I'm now in an open relationship with my boyfriend, who I've been with for two years. We decided to make some rules and I figured I should put them somewhere that I can find them again.
So, here goes...
1. I do not automatically need to know anytime anything goes down between you and somebody else. Similarly, I do not automatically need to disclose to you if something goes down between me and somebody else. We don't own each other and don't need to ask for permission or validation from each other.
2. If we do ask for details of what the other has done, be honest. Full disclosure if it is asked for. This information is not a right, it is a sign of trust. I will likely only ask you for details if something is troubling me.
3. If something is bothering either of us, we talk about it. We suspend any plans we may have had with anybody else until such time as we are both comfortable with the situation.
4. The fact that we do not automatically need to disclose who we're with and what we're doing with them does not mean that we have to sneak around. It's not about keeping things a secret from each other or having to cover our tracks. It's about respecting our own right to privacy as well as not putting each other in a position where we may feel uncomfortable. So don't sneak around - say you're going out with a girl if you're going out with a girl. But know that that is all I need to know, and I'm ok with that.
5. Realise that I will continue to hang out with and see the same people I always have. I'm not suddenly shagging everything that moves in the same way that you're doing the same things you always have, and you're not shagging everything that moves. Try not to look at routine social gatherings and interactions with suspicion. If something concerns you, ask. Don't let things eat away at you even if you feel the like a bit of a douche for asking. I forgive you.

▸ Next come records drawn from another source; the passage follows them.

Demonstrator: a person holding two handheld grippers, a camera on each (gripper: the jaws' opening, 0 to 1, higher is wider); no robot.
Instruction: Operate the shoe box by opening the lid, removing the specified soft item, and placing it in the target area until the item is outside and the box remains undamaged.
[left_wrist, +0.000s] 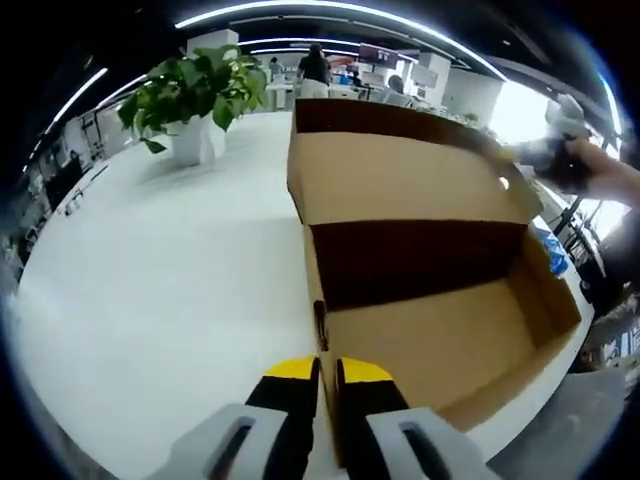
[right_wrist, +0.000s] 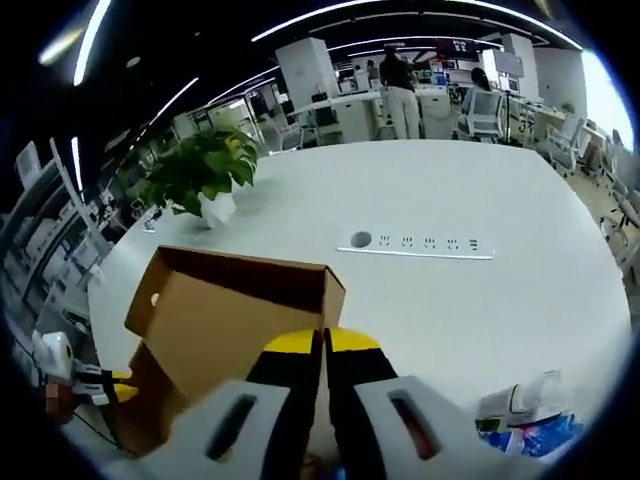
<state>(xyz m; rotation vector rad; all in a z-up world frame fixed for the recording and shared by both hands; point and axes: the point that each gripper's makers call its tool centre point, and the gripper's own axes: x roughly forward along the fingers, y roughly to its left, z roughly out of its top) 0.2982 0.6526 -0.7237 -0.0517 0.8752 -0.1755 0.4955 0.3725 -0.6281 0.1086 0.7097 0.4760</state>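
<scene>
Now both pairs of jaws pinch cardboard: left gripper (left_wrist: 327, 372) clamps the shoe box (left_wrist: 440, 300) front wall, right gripper (right_wrist: 322, 345) clamps the raised lid (right_wrist: 215, 315), box standing open on the white table (left_wrist: 170, 300).

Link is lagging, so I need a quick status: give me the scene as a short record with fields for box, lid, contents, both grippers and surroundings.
box: cardboard shoe box on white table
lid: open, raised flap
contents: interior looks empty in left gripper view
left gripper: jaws shut on the box's near wall
right gripper: jaws closed on lid edge
surroundings: potted plant, power strip, blue-white packet
</scene>
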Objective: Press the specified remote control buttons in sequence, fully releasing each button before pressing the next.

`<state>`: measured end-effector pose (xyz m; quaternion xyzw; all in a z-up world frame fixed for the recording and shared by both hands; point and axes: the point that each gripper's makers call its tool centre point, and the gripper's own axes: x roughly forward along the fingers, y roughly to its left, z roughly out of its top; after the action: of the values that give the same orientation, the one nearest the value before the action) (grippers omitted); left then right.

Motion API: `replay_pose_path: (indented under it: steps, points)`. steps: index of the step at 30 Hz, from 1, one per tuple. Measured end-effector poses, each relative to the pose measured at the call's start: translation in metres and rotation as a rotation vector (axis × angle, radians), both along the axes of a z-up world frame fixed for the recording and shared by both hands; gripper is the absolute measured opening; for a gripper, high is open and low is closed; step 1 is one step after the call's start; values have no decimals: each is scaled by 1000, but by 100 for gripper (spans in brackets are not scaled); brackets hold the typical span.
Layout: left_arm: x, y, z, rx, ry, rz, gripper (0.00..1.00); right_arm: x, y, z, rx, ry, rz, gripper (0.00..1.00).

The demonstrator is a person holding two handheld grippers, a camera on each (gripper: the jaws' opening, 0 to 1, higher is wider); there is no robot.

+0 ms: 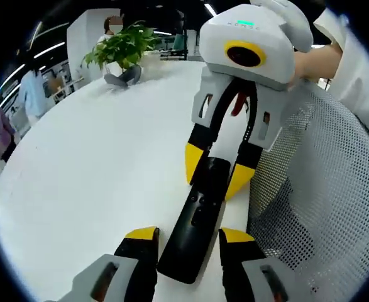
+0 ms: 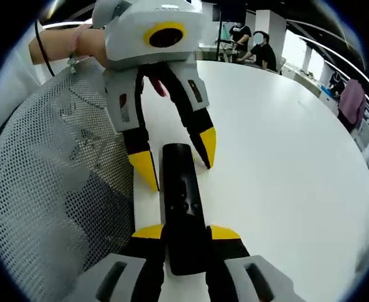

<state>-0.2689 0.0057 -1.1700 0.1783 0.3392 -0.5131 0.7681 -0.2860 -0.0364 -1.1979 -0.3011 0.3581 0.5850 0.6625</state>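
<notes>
one black remote control (image 1: 193, 220) lies flat on the white surface (image 1: 90, 182), close to the edge where a grey mesh chair back (image 1: 322, 201) stands beside it. in the left gripper view the left gripper (image 1: 187, 242) has its jaws set wide, one yellow tip on either side of the remote's near end and apart from it, holding nothing. the right gripper (image 1: 214, 173) comes in from the far end, and in the right gripper view its own jaws (image 2: 185, 234) sit close against the sides of the remote's end, seemingly clamped on it, though the contact is hard to confirm. the risks, as i judge them: the remote is long and narrow and lies near the surface's edge, so a push from a jaw tip could skid or pivot it toward the chair and off the surface; a wide yellow tip could land on two small buttons at once, or stay resting on one so the release is not full; and a gripper body hovering over the remote may hide it. counted: one remote, two grippers, one surface, one mesh chair, one potted plant (image 1: 122, 47) far across the surface.
</notes>
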Motion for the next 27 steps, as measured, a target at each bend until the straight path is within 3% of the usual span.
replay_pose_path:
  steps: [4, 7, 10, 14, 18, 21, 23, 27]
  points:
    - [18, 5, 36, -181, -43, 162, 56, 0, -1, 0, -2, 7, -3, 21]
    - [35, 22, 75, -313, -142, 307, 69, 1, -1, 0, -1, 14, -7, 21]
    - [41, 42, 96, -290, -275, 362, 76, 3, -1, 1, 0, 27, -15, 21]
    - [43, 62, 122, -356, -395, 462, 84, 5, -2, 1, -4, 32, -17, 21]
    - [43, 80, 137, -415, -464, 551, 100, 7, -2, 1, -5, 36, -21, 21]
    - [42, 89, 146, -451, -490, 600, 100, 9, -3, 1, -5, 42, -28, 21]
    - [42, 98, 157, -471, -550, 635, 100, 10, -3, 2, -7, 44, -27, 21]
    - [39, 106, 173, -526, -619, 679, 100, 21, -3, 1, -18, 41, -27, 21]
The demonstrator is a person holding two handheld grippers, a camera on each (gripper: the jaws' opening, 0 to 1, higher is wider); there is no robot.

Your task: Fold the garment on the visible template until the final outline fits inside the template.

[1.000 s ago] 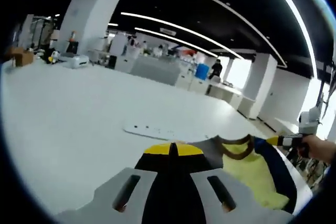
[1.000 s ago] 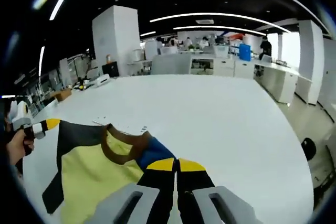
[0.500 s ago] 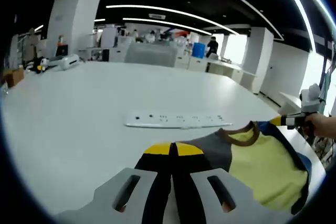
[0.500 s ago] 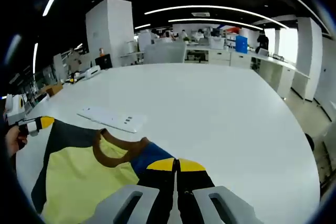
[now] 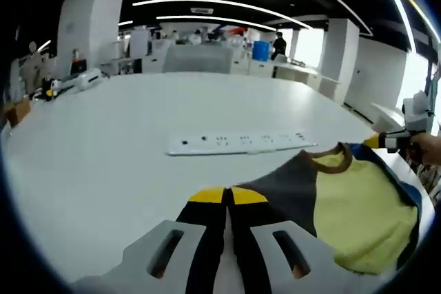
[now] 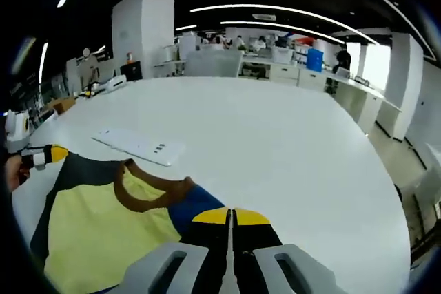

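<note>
Left gripper: jaws pressed together, yellow tips meeting, clamped on the grey shoulder edge of the shirt. Right gripper: jaws likewise closed tip to tip, clamped on the blue shoulder edge of the same shirt.

One shirt, held between the two grippers and lying on the white table. Its body is yellow, with a brown collar, one grey shoulder and one blue. The shoulder line runs from gripper to gripper; the collar faces away from the person, toward the far side of the table, and the body trails back toward the near edge.

One white strip with small dark marks lies flat on the table just beyond the collar, its long axis roughly parallel to the shoulder line. In the right gripper view, the strip sits apart from the shirt.
</note>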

6. I realise that most romantic relationships end. And that's ok. I realise that in taking on an open relationship I am also taking on many of my own insecurities. As tempting as it is to keep you all for myself so that you don't meet someone else you like better, I know that could happen anytime. Or we could grow apart. The fact that I don't want it to happen doesn't make it less likely. And so I say to you now, if you do meet someone else and you fall in love with them, that's ok. If you meet someone else and you genuinely want to try and make a life with them, that's ok. It will hurt and I will hurt but I will not stand in the way of your happiness because I love you. You aren't mine to own. And so I ask of you that should I fall in love with somebody else, should I find somebody else, that you will attempt to take this development with good grace and to concede that you do not own me either. I will not stand in the way of your happiness and I ask that you do not stand in the way of mine. I know that you have the emotional maturity to do this and I think I do too.
7. If you are going out with someone and you expect that you will be out late, please let me know in advance if you can. This does not just apply to romantic prospects, it's just courteous. You do not want to be sitting at home wondering where I am and when I'll be home and pissed off because I took the car and you would have gone out if you'd known I wasn't home. By letting the other know, we can make an informed decision as to what we're going to do that evening.
8. If you or I are going out with a romantic prospect and we think there is a possibility of staying out late or overnight, we will let the other know at least a few days beforehand. This is just courteous and means that if I am going out overnight you can arrange to meet someone that night as well or see friends instead of sitting at home and fuming because you'd wanted to watch movies together or something.
9. Where possible, stay at the other person's house.
10. In addition to #8, if it so eventuates that we are bringing someone back to our house, text and let the other know. You do not want to wake up one morning and walk out into the kitchen to find some buff gym nut flipping eggs in our kitchen. Similarly, I do not want to wander out in the morning to find you cooking breakfast for Stacy the cheerleader. It's ok for people to come back to the house, but more notice is better. If I wake up to find a text saying that you've brought someone home I can then choose to stay in the house, leave, whatever. It's up to me and I can make an informed choice. That's infinitely better than the alternative.
Also it'd be incredibly awkward for you to bring someone home and for me to do the same thing an hour or two later only to discover that you've taken the garage. So text me.
11. Nobody has sex on our bed except for us. Ever.
12. We've discussed whether or not we should tell each other if we end up sleeping with each others' friends. I maintain that I don't mind, and I don't feel that you owe me a sit-down talk about your relationship with my friends. We're all adults here. Similarly I will not automatically fill you in if I happen to sleep with one of your friends. If this is not agreeable, I think the best plan is to stay away from mutual friends where possible.
13. Condoms. Always. I don't want to find out that I've caught something from Stacy the cheerleader, via you. You want to know that you're the father of the child should I fall pregnant. I know they suck. Sorry. I'm not happy about it either.
14. If there comes a time where you are unsure how to proceed because you don't know if your actions will constitute a breach of the rules, remember that I trust you to do the right thing by me. I'm sure that if it comes to a choice and you're not sure what to do that you will proceed with integrity and without intent to harm anybody. Likewise I will always do my best to do the right thing by you, and know that if I make a mistake and get it wrong, it was a mistake and not my intent. We are only human. I trust you.